In terms of assessing the shot stopping skills of goalkeepers, the question about whether we can tell the great stoppers apart from the average ones is not the most important question for me. What is important is the timescale, or quantity of On Target shots, that we need to observe before we are in a position to be able to soundly judge shot stopping skills.

Why is this important?

If it takes a very long period of time before we can be confident that a goalkeeper’s save numbers are repeatable then that has to have implications for football teams. How do teams scout for a goalkeeper?

How can they possibly tell whether the saves a potential new signing made in the handful of games he was watched is likely to be repeatable going forward?

How do they know when to drop a goalkeeper due to a few bad performances?

For me, it’s apparent that we need to be able to assess how repeatable shot stopping performances are for a goalkeeper from one period of time to another. To do otherwise means that any decisions or judgements that are based on the outcomes achieved during the first period of time may be built on shaky foundations. This viewpoint seems to be shared by Billy Beane, as in an interview last week with Sean Ingle he was quoted as saying:

“You don’t have a lot of time to be right in football. So ultimately, before you mark on anything quantitative, you have to make sure you have scrutinised the data and have certainty with what you are doing, because the risk is very high.”

 

How to Measure Shot Stopping ability

For this analysis I am going to use two forms of measurement for assessing the quality of shot stopping performances. The first measure is the simple Save %, and this was the metric that the first table in this article was ranked by.

The second measure is based on our (created with Constantinos Chappas) Expected Goals model, or specifically our ExpG2 component of the model. This ExpG2 value is the expected value of the shot AFTER it has been struck. This means it takes into account all of the factors that existed at the point the shot was struck (ie location, shot and movement type etc) but it also includes the shot placement, but doesn't include the location of the GK at the time of the shot.

As expected, the shot placement is a huge driver of the ExpG2 value. A shot arrowed for the top corner will have a much higher ExpG2 value than a shot which was taken from the same location, but which was placed centrally in the goal. ExpG2 can be used to measure the placement skill of the shooter, but it also has great use in measuring the shot stopping performance of goalkeepers.

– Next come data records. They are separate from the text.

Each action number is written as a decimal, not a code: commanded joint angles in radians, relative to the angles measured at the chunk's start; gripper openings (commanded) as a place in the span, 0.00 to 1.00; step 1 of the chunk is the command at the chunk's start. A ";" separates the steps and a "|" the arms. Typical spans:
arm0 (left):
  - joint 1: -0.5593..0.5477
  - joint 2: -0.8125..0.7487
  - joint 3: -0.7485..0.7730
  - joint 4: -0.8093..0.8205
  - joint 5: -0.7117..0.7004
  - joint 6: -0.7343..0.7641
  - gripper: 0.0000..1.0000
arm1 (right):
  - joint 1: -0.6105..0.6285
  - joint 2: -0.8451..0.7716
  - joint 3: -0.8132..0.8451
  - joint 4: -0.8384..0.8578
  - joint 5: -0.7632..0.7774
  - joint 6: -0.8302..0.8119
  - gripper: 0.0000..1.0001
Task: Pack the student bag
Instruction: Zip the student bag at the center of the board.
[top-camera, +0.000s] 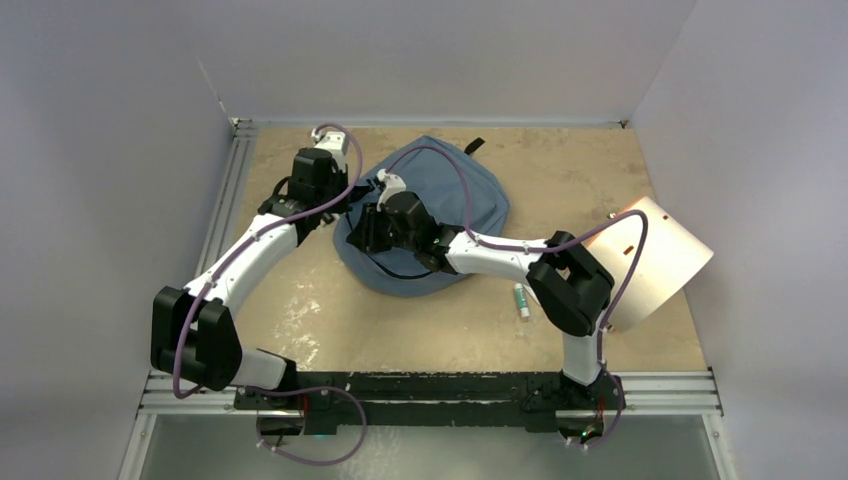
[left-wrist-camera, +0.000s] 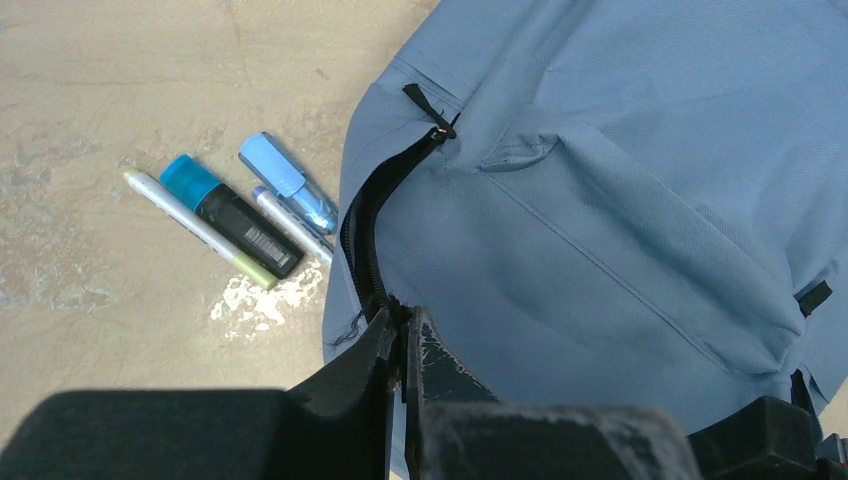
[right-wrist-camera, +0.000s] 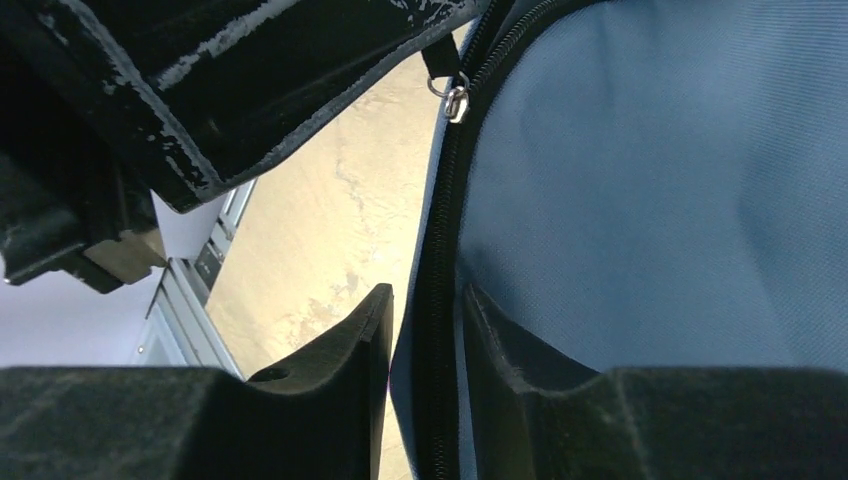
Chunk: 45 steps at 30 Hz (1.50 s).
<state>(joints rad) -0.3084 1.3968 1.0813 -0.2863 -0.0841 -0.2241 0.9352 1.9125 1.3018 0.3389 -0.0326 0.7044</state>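
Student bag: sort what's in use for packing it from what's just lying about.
In use: slate-blue fabric backpack; left gripper, shut on its zipper edge; right gripper, straddling that edge.
Lying about: beige folder; small green-white tube; teal-capped black marker; three pens.

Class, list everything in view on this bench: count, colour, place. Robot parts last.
student bag: one, slate blue, centre, toward the back
folder: one, beige, far right
small tube: one, white and green, just left of the folder
marker: one, black with teal cap, beside the bag's zipper
pen: one, yellow-green, alongside the marker
capped tube: one, blue, between marker and bag
thin pen: one, white, between marker and bag
table: one, tan, under everything
left claw: one, black, shut on the bag's zipper edge
right claw: one, black, jaws astride the zipper, grip unclear
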 joint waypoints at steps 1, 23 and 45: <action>0.008 -0.033 0.002 0.074 0.013 -0.001 0.00 | 0.001 -0.006 0.012 0.010 0.036 -0.043 0.37; 0.008 -0.013 0.008 0.061 0.005 0.002 0.00 | 0.012 -0.067 -0.141 0.053 -0.256 -0.221 0.00; 0.005 0.088 0.029 0.033 0.111 -0.020 0.00 | 0.034 -0.293 -0.262 -0.263 -0.518 -0.613 0.00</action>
<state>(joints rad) -0.3092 1.4662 1.0687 -0.3309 0.0010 -0.2356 0.9386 1.6939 1.0622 0.1852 -0.4149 0.1825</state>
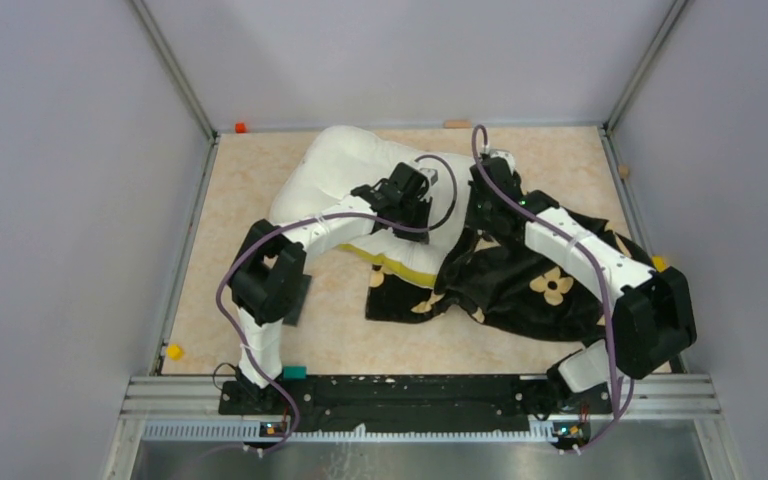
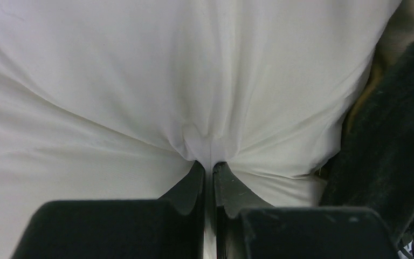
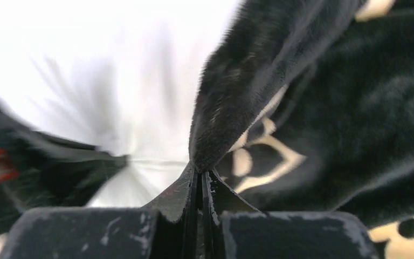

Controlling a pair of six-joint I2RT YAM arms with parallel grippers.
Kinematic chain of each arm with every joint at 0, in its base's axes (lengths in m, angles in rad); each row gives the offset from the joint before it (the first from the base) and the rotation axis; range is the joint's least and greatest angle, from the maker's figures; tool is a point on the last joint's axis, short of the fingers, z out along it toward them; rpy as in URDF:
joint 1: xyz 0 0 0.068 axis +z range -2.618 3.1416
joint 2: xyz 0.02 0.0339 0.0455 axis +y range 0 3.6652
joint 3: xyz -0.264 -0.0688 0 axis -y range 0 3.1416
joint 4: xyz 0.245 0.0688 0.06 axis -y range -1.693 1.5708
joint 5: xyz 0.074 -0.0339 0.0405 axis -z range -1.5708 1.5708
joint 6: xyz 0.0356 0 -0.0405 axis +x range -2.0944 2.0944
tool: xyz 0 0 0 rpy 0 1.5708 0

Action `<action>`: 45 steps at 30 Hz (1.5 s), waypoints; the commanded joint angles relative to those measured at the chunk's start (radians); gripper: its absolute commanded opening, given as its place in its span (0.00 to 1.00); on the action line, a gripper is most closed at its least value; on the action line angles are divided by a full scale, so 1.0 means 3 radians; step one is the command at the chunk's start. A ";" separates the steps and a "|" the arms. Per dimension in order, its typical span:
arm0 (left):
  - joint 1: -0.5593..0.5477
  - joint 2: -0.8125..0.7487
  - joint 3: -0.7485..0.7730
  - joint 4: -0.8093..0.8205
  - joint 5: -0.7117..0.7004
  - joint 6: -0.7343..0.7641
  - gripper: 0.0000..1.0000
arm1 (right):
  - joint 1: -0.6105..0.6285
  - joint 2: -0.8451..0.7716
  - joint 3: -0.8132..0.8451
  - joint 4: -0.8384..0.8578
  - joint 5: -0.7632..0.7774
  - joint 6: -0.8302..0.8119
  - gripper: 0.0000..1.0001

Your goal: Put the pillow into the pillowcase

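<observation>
The left gripper (image 2: 209, 166) pinches a fold of the pillow (image 1: 325, 170) near the far edge of the tabletop (image 1: 250, 180); the right gripper (image 3: 199, 171) clamps the rim of the pillowcase (image 1: 520, 290).

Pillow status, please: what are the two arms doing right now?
Left fingers shut on pillow. Right fingers shut on pillowcase edge. Pillow mostly outside it. No obstruction seen.

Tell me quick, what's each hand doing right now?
Left hand: closed, pinching a fold of the pillow.
Right hand: closed, pinching an edge of the pillowcase.
</observation>
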 commanded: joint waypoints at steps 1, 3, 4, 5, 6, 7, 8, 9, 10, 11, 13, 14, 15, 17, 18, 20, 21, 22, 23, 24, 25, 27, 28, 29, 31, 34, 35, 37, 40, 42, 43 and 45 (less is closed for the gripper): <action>-0.0115 -0.0030 -0.0098 0.0052 0.0214 -0.0082 0.00 | 0.0124 -0.0248 0.0528 0.0052 -0.0344 -0.0009 0.00; -0.0162 0.0025 -0.0151 0.0110 0.0201 -0.0110 0.00 | 0.0125 -0.0280 0.0639 0.0072 -0.0484 0.0030 0.00; -0.0172 0.0055 -0.0190 0.0153 0.0244 -0.0143 0.00 | 0.0125 -0.0279 0.0657 0.0103 -0.0543 0.0045 0.00; -0.0175 0.0076 -0.0215 0.0196 0.0287 -0.0185 0.00 | 0.0122 -0.0255 0.0657 0.0136 -0.0590 0.0062 0.00; -0.0176 0.0077 -0.0243 0.0233 0.0303 -0.0235 0.00 | 0.0114 -0.0215 0.0638 0.0172 -0.0636 0.0080 0.00; -0.0173 0.0063 -0.0254 0.0258 0.0305 -0.0261 0.00 | 0.0100 -0.0163 0.0599 0.0196 -0.0688 0.0107 0.00; -0.0173 0.0038 -0.0256 0.0271 0.0292 -0.0273 0.00 | 0.0084 -0.0117 0.0526 0.0242 -0.0738 0.0132 0.00; -0.0173 0.0007 -0.0252 0.0266 0.0265 -0.0281 0.00 | 0.0067 -0.0087 0.0416 0.0325 -0.0778 0.0164 0.00; -0.0169 -0.0038 -0.0238 0.0258 0.0236 -0.0282 0.00 | 0.0038 -0.0065 0.0302 0.0396 -0.0816 0.0198 0.00; -0.0165 -0.0087 -0.0214 0.0240 0.0212 -0.0282 0.01 | 0.0014 -0.0035 0.0201 0.0448 -0.0837 0.0218 0.00; -0.0156 -0.0185 -0.0167 0.0175 0.0154 -0.0296 0.08 | -0.0010 0.0000 0.0054 0.0476 -0.0780 0.0224 0.00; -0.0146 -0.0235 -0.0146 0.0133 0.0128 -0.0302 0.14 | -0.0015 0.0011 -0.0003 0.0470 -0.0732 0.0218 0.00; -0.0131 -0.0294 -0.0128 0.0084 0.0085 -0.0305 0.19 | -0.0018 0.0012 -0.0045 0.0464 -0.0701 0.0205 0.00; -0.0082 -0.0400 -0.0096 -0.0035 -0.0008 -0.0313 0.25 | -0.0018 0.0000 -0.0119 0.0446 -0.0639 0.0173 0.00; -0.0033 -0.0463 -0.0099 -0.0083 -0.0040 -0.0313 0.30 | -0.0018 -0.0012 -0.0131 0.0410 -0.0593 0.0145 0.00; 0.0067 -0.0602 -0.0143 -0.0163 -0.0097 -0.0308 0.40 | -0.0018 -0.0065 -0.0109 0.0314 -0.0475 0.0072 0.06; 0.0130 -0.0679 -0.0188 -0.0180 -0.0111 -0.0304 0.43 | -0.0012 -0.0105 -0.0089 0.0283 -0.0405 0.0034 0.16; 0.0192 -0.0796 -0.0255 -0.0187 -0.0121 -0.0302 0.46 | 0.0005 -0.0148 -0.0051 0.0244 -0.0335 -0.0032 0.26; 0.0254 -0.0880 -0.0309 -0.0185 -0.0134 -0.0303 0.48 | 0.0025 -0.0181 0.0011 0.0196 -0.0263 -0.0090 0.34; 0.0309 -0.0944 -0.0356 -0.0181 -0.0145 -0.0303 0.50 | 0.0058 -0.0198 0.0114 0.0130 -0.0174 -0.0146 0.40; 0.0378 -0.0993 -0.0386 -0.0178 -0.0128 -0.0300 0.54 | 0.0091 -0.0198 0.0201 0.0069 -0.0090 -0.0196 0.44; 0.0498 -0.1042 -0.0400 -0.0172 -0.0086 -0.0287 0.62 | 0.0118 -0.0174 0.0376 -0.0012 0.0009 -0.0276 0.51; 0.0552 -0.1044 -0.0398 -0.0153 -0.0081 -0.0276 0.68 | 0.0120 -0.0134 0.0461 -0.0030 0.0048 -0.0310 0.53; 0.0604 -0.1034 -0.0383 -0.0113 -0.0037 -0.0259 0.75 | 0.0120 -0.0085 0.0552 -0.0047 0.0121 -0.0338 0.55; 0.0721 -0.0968 -0.0273 -0.0008 0.0118 -0.0178 0.88 | 0.0109 0.0060 0.0797 -0.0133 0.0295 -0.0417 0.58; 0.0762 -0.0702 0.0137 0.0117 0.0126 -0.0010 0.99 | -0.0053 0.0330 0.1186 -0.0155 0.0358 -0.0501 0.60; 0.0759 -0.0573 0.0315 0.0125 0.0094 0.0040 0.99 | -0.0130 0.0450 0.1323 -0.0178 0.0374 -0.0529 0.61; 0.0761 -0.0278 0.0678 0.0115 -0.0046 0.0093 0.99 | -0.0188 0.0708 0.1625 -0.0262 0.0489 -0.0589 0.62; 0.0764 0.0226 0.1195 0.0011 -0.0228 0.0143 0.99 | -0.0296 0.1050 0.1966 -0.0374 0.0544 -0.0631 0.63; 0.0760 0.0438 0.1368 -0.0010 -0.0256 0.0152 0.99 | -0.0385 0.1236 0.2141 -0.0452 0.0552 -0.0630 0.64; 0.0762 0.0535 0.1413 -0.0015 -0.0250 0.0141 0.99 | -0.0435 0.1320 0.2176 -0.0462 0.0534 -0.0629 0.65; 0.0755 0.0672 0.1439 -0.0053 -0.0247 0.0106 0.97 | -0.0505 0.1491 0.2246 -0.0488 0.0462 -0.0630 0.65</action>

It is only right that a ball that hits the net in the very top corner reflects less badly on the keeper than one which squirms through his body in the middle of the goal; the ExpG2 metric achieves this. This analysis will use ExpG2 Ratio, which is calculated as: ExpG2 / Actual Goals Conceded An example: 12.34 ExpG2, but the GK conceded 14 goals. The ExpG2 ratio in this case is 0.88. A value of 1.00 means that saves have been in line with expectation, a value greater than 1 suggests the keeper has performed better than the average keeper would have done for the shots he faced, and a value of less than 1 means he allowed more goals than the average keeper would have done.

Repeatability (yes, that word again)

The key point in this analysis is not to measure the shot stopping performance of any goalkeeper, but to instead look at how repeatable the shot stopping performances are from one period to another. After all if they aren’t repeatable, be that due to variance, luck or something else we aren’t currently measuring, decisions and actions taken by teams shouldn’t be the same as those that they would take if they were known to be repeatable.

Isn’t that right football industry?

In March this year, Sander Ijtsma published a piece where he suggested that you could practically ignore save percentages.  I wanted to expand on that concept a little.

Method of Analysis

I sorted all the On Target shots by date and sequentially numbered each shot faced by each goalkeeper. I created a variable, n. This allowed me to divide the shots faced by each keeper into sets of n size. I then calculated a single correlation value for each level of n by plotting all the individual save performances achieved in Set 1 (which will be of size n) on the x asis against the individual save performances achieved in Set 2 (which will be of size n) on the y axis.

It would probably help to use an example; let’s say n = 50. For each GK I measured the save performance for their shots numbered 1 – 50, 51 – 100, 101 – 150, 151 – 200 etc. I then plotted the relationshion between shots 1 – 50 and 51 - 100. I did this as I wanted to see how repeatable the save performances were for goalkeepers from one set to the next. I also plotted the relationships between shots 51 – 100 and 101 – 150, as well as between 101 – 150 and 151 – 200 etc. I continued on using this logic to plot the relationship values for each consecutive set for each goalkeeper until I couldn’t compare any more sets of n on target shots for them.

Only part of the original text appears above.